God gives and takes away. We all know this but it is still so hard when things dont go as planned. Haiti is changing hearts right now if we give God the glory. Things are being taken but if we look to Him we can find the good too. Enjoy your blessing and birthdays...they are His gift to you!...but you already know that..hehe. ((hugs))Susie~
Annabeth's cake sounds delicious--absolute favorite of ours! I'm sure her party will be perfect for her.
Where do you find all these wonderful places you talk about?! I have to say I've found the greatest 'stuff' from your recommendations. My Daughter & DIL love them too...keep'em comin!
Enjoy planning Annabeth's party!
I remember very well the day Harper was born.
I had been following Kelly's blog from way back when she wanted so desperately to get pregnant.
I joined the thousands praying for mercy and healing for little Harper.
She is precious and I am so thankful for her little life.
I know God has very special things in store for her.
Annabeth's birthday party sounds awesome.
It's so hard to believe she's going to be a year old!
Praying and believing for miracles in Haiti.
Can't wait to see pictures from Annabeth's bday party!!!! :)
The children from BRESMA are coming to the US. Did you hear? Look here
http://cbs3.com/topstories/orphans.haiti.pennsylvania.2.1433828.html
praying they make it!
Kim
Sent from my iPhone
I do remember praying faithfully for Harper...just like we prayed for little Audrey Caroline. What an amazing family we have in the blog world.
Annabeth is going to have a fantastic birthday, and if you have any cake left, please remember me : )
By the way, I would LOVE for you to run with us. I never thought I could memorize 24 scriptures all at once...and here we are. You can do it!
yay for a special one year old's birthday coming up! and yay for cake ordering!
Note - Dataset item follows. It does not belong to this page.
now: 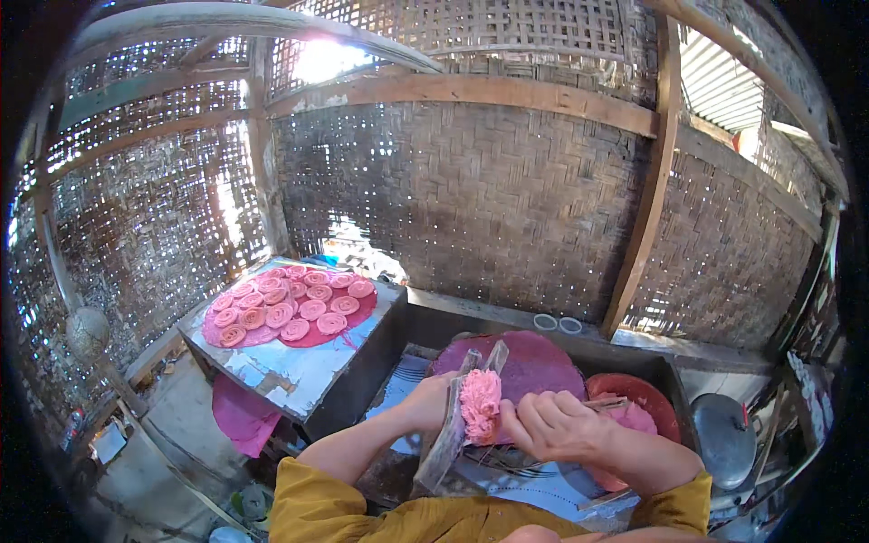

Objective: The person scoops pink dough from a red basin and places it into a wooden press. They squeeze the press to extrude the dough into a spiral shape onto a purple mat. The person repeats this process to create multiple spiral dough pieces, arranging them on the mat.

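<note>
A mass of pink dough [480, 405] sits against a rough wooden frame [444, 448] in front of my body. My left hand [427, 401] grips the frame's left bar, its fingertips mostly hidden behind the wood. Just right of the dough, my right hand [557, 425] is closed in a fist around a wooden stick [608, 402], whose end shows past the knuckles. My right thumb side is close to the dough. Behind the frame lies a round purple-pink mat [534, 366].
A red basin [659, 412] with pink dough stands at the right, beside a grey pot lid [724, 439]. Several pink coiled spirals [281, 315] lie on round mats on a worn table [308, 380] at the left. Two white rings [557, 323] rest on the back ledge.
</note>
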Demonstrator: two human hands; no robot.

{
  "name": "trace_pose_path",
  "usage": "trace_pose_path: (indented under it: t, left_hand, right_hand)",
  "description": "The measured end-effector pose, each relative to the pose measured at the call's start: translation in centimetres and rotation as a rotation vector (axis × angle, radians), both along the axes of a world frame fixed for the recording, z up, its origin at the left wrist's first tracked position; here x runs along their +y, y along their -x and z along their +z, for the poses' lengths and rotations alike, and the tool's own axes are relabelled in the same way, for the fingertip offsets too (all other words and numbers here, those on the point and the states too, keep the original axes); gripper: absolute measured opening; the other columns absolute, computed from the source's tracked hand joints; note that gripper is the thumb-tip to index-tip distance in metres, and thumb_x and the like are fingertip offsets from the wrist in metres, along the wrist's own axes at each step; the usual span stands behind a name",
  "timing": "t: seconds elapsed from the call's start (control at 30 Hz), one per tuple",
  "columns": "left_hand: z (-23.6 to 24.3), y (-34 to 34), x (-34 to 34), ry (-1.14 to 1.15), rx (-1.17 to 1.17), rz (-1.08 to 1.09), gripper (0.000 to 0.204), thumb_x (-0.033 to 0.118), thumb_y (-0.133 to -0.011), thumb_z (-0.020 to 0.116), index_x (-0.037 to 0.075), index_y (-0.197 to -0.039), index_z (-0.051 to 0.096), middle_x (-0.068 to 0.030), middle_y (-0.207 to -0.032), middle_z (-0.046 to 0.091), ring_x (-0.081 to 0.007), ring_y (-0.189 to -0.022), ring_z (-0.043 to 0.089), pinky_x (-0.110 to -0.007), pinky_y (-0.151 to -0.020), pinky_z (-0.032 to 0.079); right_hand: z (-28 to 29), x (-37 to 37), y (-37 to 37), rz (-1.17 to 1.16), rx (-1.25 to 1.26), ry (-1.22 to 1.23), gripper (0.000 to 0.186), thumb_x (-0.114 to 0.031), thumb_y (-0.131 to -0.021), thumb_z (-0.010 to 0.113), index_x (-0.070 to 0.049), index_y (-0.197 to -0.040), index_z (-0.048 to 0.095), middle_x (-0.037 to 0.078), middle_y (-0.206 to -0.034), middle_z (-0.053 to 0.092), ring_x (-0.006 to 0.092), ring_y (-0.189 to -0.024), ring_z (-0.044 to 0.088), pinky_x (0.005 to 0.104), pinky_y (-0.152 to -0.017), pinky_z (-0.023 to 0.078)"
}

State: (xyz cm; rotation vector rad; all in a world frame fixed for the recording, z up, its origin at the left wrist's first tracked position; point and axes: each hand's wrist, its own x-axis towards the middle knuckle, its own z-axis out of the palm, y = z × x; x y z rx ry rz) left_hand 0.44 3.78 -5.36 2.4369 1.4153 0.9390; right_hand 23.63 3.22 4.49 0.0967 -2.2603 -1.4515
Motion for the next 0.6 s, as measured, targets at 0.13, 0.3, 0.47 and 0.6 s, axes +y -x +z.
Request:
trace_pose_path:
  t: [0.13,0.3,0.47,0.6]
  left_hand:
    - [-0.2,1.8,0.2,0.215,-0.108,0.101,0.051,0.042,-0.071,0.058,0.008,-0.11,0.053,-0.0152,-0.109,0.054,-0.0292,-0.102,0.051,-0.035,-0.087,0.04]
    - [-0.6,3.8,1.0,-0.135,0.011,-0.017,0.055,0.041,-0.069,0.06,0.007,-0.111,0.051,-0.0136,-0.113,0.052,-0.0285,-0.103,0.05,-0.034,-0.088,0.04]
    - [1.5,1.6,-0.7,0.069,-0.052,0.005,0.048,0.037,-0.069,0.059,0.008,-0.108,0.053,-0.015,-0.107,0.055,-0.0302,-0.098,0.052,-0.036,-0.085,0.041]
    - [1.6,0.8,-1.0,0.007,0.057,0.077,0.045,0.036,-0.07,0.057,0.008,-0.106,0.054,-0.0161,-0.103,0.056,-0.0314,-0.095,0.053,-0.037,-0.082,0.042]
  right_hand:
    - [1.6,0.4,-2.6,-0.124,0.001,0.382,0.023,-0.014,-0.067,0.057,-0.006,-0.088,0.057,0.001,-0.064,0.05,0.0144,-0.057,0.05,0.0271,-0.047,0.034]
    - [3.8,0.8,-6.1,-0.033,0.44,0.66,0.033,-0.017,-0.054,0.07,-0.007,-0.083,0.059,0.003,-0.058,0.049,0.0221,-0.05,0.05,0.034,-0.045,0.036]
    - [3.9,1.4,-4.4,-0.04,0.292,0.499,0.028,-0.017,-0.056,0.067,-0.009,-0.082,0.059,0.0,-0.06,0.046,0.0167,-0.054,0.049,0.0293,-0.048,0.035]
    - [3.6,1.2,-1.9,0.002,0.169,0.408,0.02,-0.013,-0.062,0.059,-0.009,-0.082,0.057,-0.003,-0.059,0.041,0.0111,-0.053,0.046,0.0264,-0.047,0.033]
Brennan's is all gone and it makes me very sad it's all gone. I did get to eat an extra piece (or two) though.
I remember having just given birth to Brennan, laying in the hospital bed and finding out about Harper's critical condition. I was heartbroken for Kelly. It felt so wrong I had a healthy boy and Harper was so sick. It was so wonderful how the Lord healed Harper and now she's one!! And one day, I hope Annabeth and Brennan get a playdate. That would be so cool to me! :)
Popping over from Beauty for Ashes. What a blessing to spend a few minutes here with you and see the heart of a woman who wants to live for the Lord.
Happy Tuesday!
Kat
I want to just go get a child and bring them home for good.
Little Momma, I read Kelly's blog, that is a big praise that Harper was healed!! I enjoyed reading about your birthday plans for Annabeth, a year already:):) I keep thinking about Haiti too, I have been thinking about those women who were pregnant or nursing when the earthquake hit...it's hard to think about what the Haitian people have gone through and are going through. I've prayed that God would be their Comfort, Sustainer, Provider...
katiegfromtennessee
Amanda, thanks for the sweet comment! Although I don't know if it was so much joy as delirium from lack of sleep that you saw on my face (baby boy has a sinus infection and hasn't been sleeping well). Sounds like you're very excitedly planning your daughter's first birthday party, and I don't blame you! My son is only six months old and I'm already looking forward to planning his party. I'm thinking it will be a rocket/space theme since his daddy will like that. Anyway, it was lovely meeting you last night. I've enjoyed reading your blog and seeing the stories about your little boy since it's a window into my future. Aren't little boys awesome?